Saved entries:
Content starts
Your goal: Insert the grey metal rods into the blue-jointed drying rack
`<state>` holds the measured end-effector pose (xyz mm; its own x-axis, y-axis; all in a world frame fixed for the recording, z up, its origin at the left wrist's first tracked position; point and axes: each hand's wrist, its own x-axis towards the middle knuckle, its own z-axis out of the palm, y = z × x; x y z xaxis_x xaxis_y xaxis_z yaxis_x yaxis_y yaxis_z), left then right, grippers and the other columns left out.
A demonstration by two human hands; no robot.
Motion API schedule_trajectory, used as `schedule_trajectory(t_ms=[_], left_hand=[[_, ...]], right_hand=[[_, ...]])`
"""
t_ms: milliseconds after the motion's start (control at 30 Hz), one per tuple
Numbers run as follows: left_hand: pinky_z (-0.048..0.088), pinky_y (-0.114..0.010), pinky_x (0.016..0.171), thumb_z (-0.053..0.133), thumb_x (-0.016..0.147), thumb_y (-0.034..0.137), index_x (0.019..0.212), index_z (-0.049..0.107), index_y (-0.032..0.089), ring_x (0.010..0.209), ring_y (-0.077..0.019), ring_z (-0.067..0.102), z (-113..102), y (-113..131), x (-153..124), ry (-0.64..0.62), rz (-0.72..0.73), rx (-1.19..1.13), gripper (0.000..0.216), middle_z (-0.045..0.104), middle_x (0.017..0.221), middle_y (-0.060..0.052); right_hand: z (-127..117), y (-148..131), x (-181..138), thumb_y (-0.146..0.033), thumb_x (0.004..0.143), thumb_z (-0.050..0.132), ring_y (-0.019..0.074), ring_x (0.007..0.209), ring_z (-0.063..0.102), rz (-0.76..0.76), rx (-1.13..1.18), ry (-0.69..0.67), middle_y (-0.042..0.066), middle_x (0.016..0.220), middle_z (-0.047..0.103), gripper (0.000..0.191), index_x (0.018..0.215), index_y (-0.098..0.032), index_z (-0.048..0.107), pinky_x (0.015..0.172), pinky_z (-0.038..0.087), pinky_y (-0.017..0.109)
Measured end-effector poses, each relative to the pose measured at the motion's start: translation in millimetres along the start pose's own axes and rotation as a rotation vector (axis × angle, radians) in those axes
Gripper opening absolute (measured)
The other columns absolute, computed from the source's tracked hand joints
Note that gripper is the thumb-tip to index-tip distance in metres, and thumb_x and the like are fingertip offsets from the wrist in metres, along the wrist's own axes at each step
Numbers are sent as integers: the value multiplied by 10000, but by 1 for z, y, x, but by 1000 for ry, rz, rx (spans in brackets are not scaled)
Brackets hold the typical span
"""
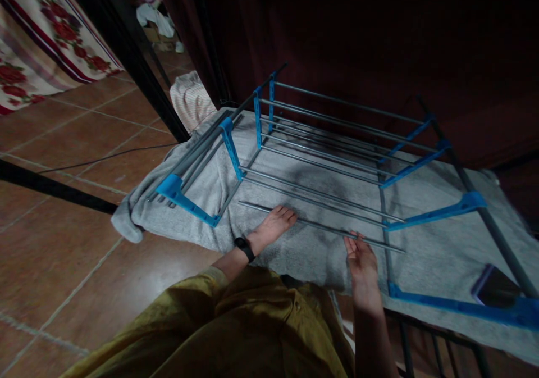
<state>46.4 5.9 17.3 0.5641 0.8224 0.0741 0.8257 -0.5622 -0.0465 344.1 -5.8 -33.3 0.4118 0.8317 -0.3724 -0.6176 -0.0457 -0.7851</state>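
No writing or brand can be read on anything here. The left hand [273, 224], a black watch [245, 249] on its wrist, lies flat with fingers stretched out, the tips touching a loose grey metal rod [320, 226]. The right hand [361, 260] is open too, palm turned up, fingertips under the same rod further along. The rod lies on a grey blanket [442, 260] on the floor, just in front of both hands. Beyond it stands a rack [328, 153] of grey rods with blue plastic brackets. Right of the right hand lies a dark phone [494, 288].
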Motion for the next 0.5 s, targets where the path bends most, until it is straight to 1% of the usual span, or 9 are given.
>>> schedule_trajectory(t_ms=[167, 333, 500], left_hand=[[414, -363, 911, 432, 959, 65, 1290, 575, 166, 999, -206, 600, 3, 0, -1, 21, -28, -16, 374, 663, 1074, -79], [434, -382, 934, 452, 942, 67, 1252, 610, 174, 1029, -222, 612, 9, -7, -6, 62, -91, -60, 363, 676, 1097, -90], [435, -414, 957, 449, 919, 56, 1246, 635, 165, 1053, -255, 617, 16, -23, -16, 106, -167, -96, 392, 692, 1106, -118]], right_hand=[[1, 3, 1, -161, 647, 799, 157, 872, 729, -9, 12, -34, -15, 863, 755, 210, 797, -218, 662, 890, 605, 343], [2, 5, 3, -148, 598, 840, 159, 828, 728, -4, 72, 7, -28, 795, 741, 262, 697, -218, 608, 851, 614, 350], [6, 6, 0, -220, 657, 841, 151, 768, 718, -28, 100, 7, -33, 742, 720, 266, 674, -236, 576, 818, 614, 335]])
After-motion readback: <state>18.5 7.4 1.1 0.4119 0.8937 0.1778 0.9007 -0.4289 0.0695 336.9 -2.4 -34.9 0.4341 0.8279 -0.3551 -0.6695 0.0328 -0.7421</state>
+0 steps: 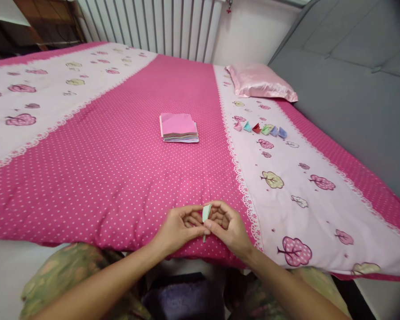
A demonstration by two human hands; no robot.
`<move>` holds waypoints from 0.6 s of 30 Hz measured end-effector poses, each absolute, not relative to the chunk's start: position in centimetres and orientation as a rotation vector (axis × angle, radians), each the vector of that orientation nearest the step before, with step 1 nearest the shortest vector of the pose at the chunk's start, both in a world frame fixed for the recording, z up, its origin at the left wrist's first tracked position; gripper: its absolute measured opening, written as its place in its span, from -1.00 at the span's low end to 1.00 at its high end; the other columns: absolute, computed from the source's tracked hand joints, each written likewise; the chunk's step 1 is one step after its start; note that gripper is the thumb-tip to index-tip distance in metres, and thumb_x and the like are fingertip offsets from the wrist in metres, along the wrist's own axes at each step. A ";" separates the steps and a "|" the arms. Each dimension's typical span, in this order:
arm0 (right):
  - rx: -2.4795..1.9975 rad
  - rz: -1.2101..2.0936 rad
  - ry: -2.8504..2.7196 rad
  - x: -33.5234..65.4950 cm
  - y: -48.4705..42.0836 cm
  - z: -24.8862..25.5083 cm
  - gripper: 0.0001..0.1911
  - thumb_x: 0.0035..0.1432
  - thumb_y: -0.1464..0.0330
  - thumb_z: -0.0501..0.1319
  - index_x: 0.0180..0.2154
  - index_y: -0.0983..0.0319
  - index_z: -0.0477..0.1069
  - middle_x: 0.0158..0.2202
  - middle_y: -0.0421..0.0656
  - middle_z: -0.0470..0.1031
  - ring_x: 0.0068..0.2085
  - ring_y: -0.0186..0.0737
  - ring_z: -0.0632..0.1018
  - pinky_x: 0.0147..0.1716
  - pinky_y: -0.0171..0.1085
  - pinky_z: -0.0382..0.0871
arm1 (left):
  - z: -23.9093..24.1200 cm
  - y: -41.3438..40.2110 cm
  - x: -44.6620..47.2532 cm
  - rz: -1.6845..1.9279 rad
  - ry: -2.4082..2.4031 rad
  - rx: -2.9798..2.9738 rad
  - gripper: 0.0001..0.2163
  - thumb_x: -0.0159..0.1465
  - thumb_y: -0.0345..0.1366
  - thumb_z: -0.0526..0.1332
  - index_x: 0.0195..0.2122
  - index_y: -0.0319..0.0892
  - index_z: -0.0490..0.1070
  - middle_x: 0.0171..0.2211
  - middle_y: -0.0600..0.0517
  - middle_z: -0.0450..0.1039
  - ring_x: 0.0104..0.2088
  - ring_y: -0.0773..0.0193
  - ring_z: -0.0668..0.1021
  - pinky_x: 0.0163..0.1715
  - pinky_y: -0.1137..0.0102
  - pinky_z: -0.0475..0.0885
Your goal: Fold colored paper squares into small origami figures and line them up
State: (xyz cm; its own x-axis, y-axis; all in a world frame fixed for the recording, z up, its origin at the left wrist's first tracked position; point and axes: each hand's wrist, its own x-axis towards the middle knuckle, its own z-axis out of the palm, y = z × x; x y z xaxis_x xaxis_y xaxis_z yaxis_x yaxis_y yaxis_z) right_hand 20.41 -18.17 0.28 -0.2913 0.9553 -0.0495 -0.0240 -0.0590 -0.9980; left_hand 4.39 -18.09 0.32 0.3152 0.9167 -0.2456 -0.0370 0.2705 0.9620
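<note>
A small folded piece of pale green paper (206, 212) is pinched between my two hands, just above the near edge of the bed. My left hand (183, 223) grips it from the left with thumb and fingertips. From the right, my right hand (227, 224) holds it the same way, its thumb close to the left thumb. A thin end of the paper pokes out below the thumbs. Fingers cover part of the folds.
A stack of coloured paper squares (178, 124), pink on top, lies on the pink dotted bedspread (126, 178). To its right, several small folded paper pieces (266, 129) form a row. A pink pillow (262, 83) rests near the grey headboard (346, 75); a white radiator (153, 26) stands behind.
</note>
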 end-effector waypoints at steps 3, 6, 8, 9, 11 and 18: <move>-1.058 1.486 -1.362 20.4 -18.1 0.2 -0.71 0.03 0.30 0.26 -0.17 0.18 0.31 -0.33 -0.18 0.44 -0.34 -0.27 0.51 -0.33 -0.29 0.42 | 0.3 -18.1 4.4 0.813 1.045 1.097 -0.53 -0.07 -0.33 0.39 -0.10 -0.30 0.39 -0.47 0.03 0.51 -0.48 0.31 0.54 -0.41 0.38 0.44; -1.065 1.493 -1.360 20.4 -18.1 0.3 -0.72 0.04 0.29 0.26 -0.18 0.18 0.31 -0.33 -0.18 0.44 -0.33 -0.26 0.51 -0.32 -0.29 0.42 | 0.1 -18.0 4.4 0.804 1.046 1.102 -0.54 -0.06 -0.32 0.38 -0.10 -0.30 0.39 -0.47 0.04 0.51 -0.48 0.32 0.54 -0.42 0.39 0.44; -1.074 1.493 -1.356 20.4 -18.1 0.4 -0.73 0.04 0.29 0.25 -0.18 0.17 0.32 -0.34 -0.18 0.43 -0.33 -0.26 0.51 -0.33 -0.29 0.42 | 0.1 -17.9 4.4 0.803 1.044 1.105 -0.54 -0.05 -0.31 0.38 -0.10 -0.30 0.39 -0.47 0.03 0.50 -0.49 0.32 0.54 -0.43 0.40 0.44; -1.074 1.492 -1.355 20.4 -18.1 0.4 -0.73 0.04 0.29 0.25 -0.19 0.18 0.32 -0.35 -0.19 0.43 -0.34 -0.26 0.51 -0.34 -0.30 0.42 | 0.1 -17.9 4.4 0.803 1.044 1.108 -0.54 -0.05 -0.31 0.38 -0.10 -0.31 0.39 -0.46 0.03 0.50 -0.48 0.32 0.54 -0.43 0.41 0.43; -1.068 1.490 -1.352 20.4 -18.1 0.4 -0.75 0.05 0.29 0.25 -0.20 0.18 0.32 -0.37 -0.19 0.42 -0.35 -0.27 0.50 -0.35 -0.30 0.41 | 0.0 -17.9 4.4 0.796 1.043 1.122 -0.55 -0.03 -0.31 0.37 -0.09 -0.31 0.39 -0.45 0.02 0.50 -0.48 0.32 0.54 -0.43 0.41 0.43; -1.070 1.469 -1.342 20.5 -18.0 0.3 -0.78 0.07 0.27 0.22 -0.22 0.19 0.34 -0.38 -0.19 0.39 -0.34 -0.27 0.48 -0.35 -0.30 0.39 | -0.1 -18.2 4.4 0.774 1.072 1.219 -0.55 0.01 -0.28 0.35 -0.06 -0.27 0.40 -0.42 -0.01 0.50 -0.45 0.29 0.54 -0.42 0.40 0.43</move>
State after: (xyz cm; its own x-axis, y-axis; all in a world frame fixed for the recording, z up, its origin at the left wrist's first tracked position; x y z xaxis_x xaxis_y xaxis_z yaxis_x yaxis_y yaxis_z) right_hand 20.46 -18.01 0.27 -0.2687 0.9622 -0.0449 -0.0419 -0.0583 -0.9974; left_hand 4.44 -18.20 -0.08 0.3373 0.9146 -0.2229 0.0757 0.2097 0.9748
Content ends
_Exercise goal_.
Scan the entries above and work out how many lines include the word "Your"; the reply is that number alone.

_Solution to this problem_.
2